Prabowo Teken Perpres Baru, Prioritaskan Produk Lokal dalam Pengadaan Pemerintah

Presiden Prabowo Subianto menerbitkan Peraturan Presiden (Perpres) Nomor 46 Tahun 2025 yang merupakan revisi kedua atas Perpres Nomor 16 Tahun 2018 tentang Pengadaan Barang dan Jasa (PBJ) Pemerintah. Peraturan ini menekankan prioritas pembelian produk dalam negeri yang memiliki Tingkat Komponen Dalam Negeri (TKDN) oleh instansi pemerintah, termasuk pemerintah daerah, Badan Usaha Milik Negara (BUMN), dan Badan Usaha Milik Daerah (BUMD).

Menteri Perindustrian (Menperin) Agus Gumiwang Kartasasmita menyambut baik regulasi baru ini, terutama poin yang secara eksplisit mewajibkan pembelian produk bersertifikasi TKDN dibandingkan barang impor.

"Aturan yang baru ini mewajibkan pemerintah untuk memprioritaskan pembelian produk dalam negeri yang memiliki nilai TKDN atau PDN dibandingkan dengan produk impor," kata Agus.

Pasal 66 Perpres Nomor 46/2025 menjabarkan ketentuan lebih lanjut:

  • Jika terdapat produk dengan penjumlahan skor TKDN dan Bobot Manfaat Perusahaan (BMP) di atas 40 persen, pemerintah wajib membeli produk dengan TKDN minimal 25 persen.
  • Jika tidak ada produk yang memenuhi kriteria TKDN dan BMP di atas 40 persen, namun ada produk dengan TKDN di atas 25 persen, maka produk tersebut yang akan diprioritaskan dalam PBJ pemerintah.
  • Apabila tidak ditemukan produk dengan TKDN di atas 25 persen, pemerintah diperbolehkan membeli produk dengan TKDN di bawah 25 persen.
  • Jika tidak ada produk yang memiliki sertifikat TKDN, pemerintah dapat membeli Produk Dalam Negeri (PDN) yang terdaftar dalam Sistem Informasi Industri Nasional (SIINAS).

Perpres ini memperbaiki celah dalam regulasi sebelumnya, Perpres Nomor 16 Tahun 2018, yang memungkinkan pemerintah langsung membeli produk impor jika industri dalam negeri belum mampu menyediakan produk dengan kombinasi skor TKDN dan BMP di atas 40 persen.

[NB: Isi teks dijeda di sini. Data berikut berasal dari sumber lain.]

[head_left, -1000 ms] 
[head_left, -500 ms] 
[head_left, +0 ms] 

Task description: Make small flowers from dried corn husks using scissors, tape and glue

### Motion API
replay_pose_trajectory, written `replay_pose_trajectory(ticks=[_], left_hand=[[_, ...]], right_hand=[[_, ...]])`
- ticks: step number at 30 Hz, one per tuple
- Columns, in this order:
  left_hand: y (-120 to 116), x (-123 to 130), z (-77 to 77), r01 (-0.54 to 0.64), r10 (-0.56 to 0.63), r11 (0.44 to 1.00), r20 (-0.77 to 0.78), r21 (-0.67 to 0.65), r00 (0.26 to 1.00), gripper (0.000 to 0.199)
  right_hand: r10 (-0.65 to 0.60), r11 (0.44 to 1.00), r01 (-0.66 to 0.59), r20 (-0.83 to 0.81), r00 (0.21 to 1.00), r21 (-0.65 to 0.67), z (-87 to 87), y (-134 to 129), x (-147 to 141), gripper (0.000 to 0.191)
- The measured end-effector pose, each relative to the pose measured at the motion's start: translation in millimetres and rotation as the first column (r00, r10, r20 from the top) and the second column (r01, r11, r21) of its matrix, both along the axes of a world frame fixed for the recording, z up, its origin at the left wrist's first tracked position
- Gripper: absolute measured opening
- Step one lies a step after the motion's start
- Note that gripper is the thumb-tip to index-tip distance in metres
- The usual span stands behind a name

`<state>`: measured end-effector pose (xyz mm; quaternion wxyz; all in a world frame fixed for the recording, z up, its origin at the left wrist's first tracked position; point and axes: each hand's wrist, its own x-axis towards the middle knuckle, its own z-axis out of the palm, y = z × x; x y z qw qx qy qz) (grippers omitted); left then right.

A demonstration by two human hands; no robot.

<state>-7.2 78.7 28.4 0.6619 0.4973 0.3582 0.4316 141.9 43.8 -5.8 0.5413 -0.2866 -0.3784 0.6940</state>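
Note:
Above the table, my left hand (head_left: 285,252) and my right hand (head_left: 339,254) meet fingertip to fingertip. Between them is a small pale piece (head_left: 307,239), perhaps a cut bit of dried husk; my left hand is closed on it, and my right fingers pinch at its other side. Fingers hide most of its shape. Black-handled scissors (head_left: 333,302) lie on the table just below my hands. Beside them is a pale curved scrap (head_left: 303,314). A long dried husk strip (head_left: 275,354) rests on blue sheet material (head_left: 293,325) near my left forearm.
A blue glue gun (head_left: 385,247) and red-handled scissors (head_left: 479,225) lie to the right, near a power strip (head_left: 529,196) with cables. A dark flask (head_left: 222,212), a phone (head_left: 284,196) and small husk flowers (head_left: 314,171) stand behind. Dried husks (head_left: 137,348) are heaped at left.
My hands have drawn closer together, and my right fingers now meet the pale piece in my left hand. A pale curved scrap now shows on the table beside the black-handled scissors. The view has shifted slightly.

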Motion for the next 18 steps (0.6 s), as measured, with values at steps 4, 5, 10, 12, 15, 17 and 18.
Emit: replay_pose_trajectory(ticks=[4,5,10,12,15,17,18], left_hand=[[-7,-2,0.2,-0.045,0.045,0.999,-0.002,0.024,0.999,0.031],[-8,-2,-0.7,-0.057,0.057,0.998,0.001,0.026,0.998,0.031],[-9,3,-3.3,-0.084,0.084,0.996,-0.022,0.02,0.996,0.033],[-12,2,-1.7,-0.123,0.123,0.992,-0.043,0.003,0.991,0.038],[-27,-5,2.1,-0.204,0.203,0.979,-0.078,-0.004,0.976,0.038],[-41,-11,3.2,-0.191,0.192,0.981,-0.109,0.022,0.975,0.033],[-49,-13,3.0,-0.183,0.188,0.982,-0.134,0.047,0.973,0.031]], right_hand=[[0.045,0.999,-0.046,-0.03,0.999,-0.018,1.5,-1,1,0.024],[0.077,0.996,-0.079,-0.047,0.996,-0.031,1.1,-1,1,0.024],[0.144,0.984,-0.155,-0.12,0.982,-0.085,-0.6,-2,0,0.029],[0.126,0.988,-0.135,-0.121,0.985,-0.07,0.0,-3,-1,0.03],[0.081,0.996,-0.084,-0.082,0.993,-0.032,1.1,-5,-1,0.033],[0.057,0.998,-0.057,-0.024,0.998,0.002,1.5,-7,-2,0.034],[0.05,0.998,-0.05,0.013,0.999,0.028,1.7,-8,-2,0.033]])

“Regulasi ini selaras dengan arahan Presiden dalam forum ekonomi pada bulan April lalu. Presiden meminta agar kebijakan TKDN dievaluasi dan diubah menjadi insentif. Peraturan PBJ ini telah sejalan dengan arahan Presiden tersebut,” jelas Menperin Agus.

Menperin menambahkan bahwa aturan ini menjadi katalis positif bagi industri dalam negeri di tengah tekanan permintaan domestik, terutama bagi industri yang memproduksi barang yang dibeli oleh pemerintah dan BUMN/BUMD.

Kementerian Perindustrian (Kemenperin) berkomitmen untuk mereformasi kebijakan TKDN, terutama terkait dengan tata cara perhitungan TKDN agar lebih sederhana, cepat, dan terjangkau. Tujuannya adalah untuk meningkatkan jumlah produk industri dalam negeri yang memiliki sertifikat TKDN dan dibeli oleh pemerintah pusat, pemerintah daerah, BUMN, dan BUMD.

Kemenperin mengklaim telah memulai reformasi kebijakan TKDN jauh sebelum pengumuman kenaikan tarif impor oleh Amerika Serikat pada awal April 2025. Pembahasan reformasi tata cara perhitungan TKDN sudah dimulai sejak Februari 2025. Oleh karena itu, reformasi kebijakan TKDN bukan merupakan respons terhadap kebijakan tarif atau tekanan akibat perang dagang global, melainkan didasarkan pada kebutuhan industri dalam negeri.

Rumusan kebijakan reformasi TKDN telah melalui uji publik dan saat ini dalam tahap finalisasi.

“Saya berharap reformasi TKDN ke depan semakin meningkatkan minat usaha dan investasi di Tanah Air, serta meningkatkan kontribusi sektor manufaktur pada perekonomian nasional,” tutup Agus.